The better options to have a look at is TEAP, which combines the computer and user authentication and allows scenarios where the computer authentication succeeds, but user authentication fails, that still access is provided, which then allows the user certificate to be requested and enrolled. 

------------------------------
Herman Robers
------------------------
If you have urgent issues, always contact your Aruba partner, distributor, or Aruba TAC Support. Check https://www.arubanetworks.com/support-services/contact-support/ for how to contact Aruba TAC. Any opinions expressed here are solely my own and not necessarily that of Hewlett Packard Enterprise or Aruba Networks.

In case your problem is solved, please invest the time to post a follow-up with the information on how you solved it. Others can benefit from that.

Original Message:
Sent: Feb 26, 2024 08:04 AM
From: andrea.armellini
Subject: tls authentication work, but not work :)

Hello

I'm looking for help to get out of this problem that is bothering me.

My scenario:

We have clearpass used only for wifi connection. Wired connection doesn't have 802.1x

User and machine authentication is done with windows active directory, using EAP TLS.

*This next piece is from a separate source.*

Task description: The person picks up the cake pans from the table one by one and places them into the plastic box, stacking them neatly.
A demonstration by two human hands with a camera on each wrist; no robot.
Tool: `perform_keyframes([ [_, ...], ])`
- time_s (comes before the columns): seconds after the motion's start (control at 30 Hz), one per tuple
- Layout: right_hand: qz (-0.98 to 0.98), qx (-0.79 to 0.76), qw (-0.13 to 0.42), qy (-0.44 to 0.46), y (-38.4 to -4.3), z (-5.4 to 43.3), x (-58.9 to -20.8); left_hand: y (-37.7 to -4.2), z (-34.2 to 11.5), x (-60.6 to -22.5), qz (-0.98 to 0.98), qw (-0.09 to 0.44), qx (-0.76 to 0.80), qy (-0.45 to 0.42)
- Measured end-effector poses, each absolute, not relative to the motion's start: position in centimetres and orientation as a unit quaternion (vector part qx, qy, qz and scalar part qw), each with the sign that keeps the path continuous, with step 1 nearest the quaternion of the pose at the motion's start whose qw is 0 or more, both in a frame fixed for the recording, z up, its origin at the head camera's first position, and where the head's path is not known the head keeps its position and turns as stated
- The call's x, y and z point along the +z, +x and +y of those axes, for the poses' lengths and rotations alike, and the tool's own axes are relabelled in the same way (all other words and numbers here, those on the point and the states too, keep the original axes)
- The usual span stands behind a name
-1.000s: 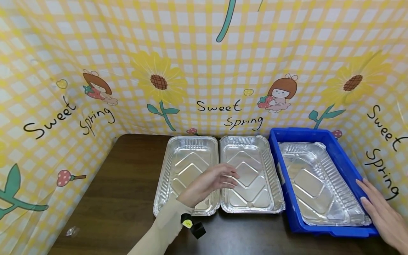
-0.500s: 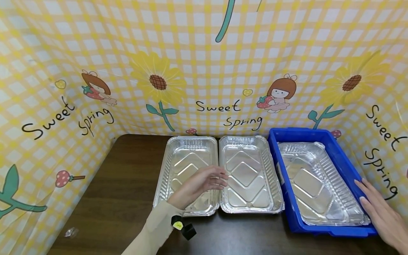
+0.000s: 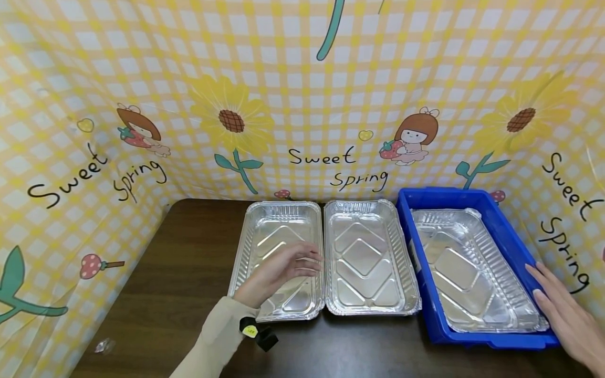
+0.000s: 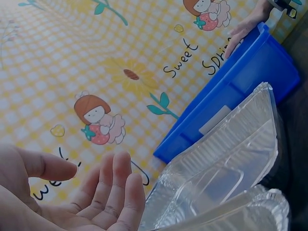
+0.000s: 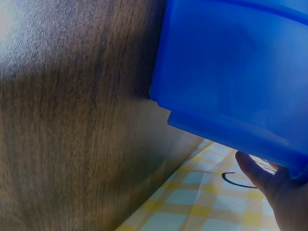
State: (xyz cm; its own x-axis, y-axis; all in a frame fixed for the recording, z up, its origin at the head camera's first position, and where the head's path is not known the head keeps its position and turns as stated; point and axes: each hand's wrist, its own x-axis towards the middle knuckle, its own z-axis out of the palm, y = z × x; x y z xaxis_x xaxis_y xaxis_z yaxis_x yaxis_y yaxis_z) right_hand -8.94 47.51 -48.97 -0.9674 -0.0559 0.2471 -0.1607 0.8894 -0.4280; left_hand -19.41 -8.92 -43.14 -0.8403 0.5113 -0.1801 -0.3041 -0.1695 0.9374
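Observation:
Over the left foil tray hovers my left hand, its fingers loosely bent with nothing between them. The left wrist view shows that same hand palm up, thumb apart from the fingers. A second foil tray stands right beside the first; both are bare inside. Farther right is a blue plastic bin with another foil tray lying in it. My right hand rests on the bin's right rim, fingers extended. In the right wrist view, the hand is at the bin's edge, partly out of frame.
A dark wooden table bears everything. A yellow checked cloth with printed flowers and figures hangs close behind and at both sides. A small crumpled piece of clear plastic lies at the front left.
My left hand has drawn back leftward from the second foil tray's edge to above the left one. My right hand, the trays and the bin stay put; the head view shifts slightly.

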Motion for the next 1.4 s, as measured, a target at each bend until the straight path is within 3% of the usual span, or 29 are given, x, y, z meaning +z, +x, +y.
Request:
perform_keyframes([
  [0.7,-0.967,0.228,0.104,0.047,-9.0,47.4,-48.9,-19.8,-12.9,-43.4,0.566,0.264,0.775,0.099],
  [1.4,-0.965,0.235,0.109,0.05,-9.0,47.4,-48.9,-19.6,-17.1,-43.2,0.574,0.249,0.778,0.057],
])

Wifi policy profile are right configured in our gpo environment.

User certificate is created using autoenrollment policy, from our internal CA.

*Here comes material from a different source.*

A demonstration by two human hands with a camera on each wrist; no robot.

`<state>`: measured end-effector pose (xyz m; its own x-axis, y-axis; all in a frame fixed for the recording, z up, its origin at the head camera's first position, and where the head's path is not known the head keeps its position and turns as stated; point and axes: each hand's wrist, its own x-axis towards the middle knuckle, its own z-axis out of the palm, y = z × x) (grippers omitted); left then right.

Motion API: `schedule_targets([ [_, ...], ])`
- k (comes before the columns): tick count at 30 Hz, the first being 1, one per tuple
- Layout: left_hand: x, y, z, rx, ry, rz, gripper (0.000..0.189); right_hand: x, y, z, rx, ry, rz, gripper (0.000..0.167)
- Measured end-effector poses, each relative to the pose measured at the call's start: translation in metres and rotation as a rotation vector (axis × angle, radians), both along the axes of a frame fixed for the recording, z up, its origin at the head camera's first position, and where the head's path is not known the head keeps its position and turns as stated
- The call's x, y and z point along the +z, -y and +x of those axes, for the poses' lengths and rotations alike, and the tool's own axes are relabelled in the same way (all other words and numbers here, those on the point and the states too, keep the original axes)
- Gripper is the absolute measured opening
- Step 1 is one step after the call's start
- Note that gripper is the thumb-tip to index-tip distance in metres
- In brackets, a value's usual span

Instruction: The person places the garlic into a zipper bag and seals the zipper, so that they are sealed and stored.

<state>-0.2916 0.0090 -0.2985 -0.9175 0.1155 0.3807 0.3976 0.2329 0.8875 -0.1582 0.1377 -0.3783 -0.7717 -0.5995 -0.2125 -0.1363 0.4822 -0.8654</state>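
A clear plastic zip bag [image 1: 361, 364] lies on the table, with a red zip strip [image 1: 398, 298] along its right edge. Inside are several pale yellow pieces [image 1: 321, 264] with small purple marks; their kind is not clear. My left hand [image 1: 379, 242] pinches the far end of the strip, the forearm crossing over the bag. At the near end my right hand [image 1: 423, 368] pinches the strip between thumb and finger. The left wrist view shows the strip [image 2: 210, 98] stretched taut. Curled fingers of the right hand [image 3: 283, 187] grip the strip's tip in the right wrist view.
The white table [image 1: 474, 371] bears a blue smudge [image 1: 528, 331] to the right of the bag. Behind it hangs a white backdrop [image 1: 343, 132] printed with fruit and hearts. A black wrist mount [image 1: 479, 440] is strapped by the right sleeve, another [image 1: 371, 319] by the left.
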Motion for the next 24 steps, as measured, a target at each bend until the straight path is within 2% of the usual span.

All works without problems, except in this scenario:

If a pc is connected in 802.1x ssid and a user has never logged in the following events happens:

• Before logging on, the PC is connected to WiFi, manages to perform machine authentication and receives a role based on the enforcement configured on clearpass. Normally it is quarantined and from the quarantine it can reach the domain controllers
•  By being able to contact the domain controllers, the user is able to log on
• The user profile is created and as soon as you get to the windows desktop, you notice that the wifi is not connected
• If you try to connect to WiFi manually you receive the message: "You cannot connect because you need a certificate to access..."

So I have this behavior: the PC is connected to the wifi correctly before logging on and is able to contact the domain controllers to create the user profile.
At logon it should also create the user certificate through the policy, but this does not happen because the wifi is disconnected because a certificate is missing to access.

If I connect the LAN cable and I do a gpupdate /force the user certificate is created and wifi start to work like a charm.

Is there a way to generate the certificate via the wifi network, at user logon, without connecting the LAN cable?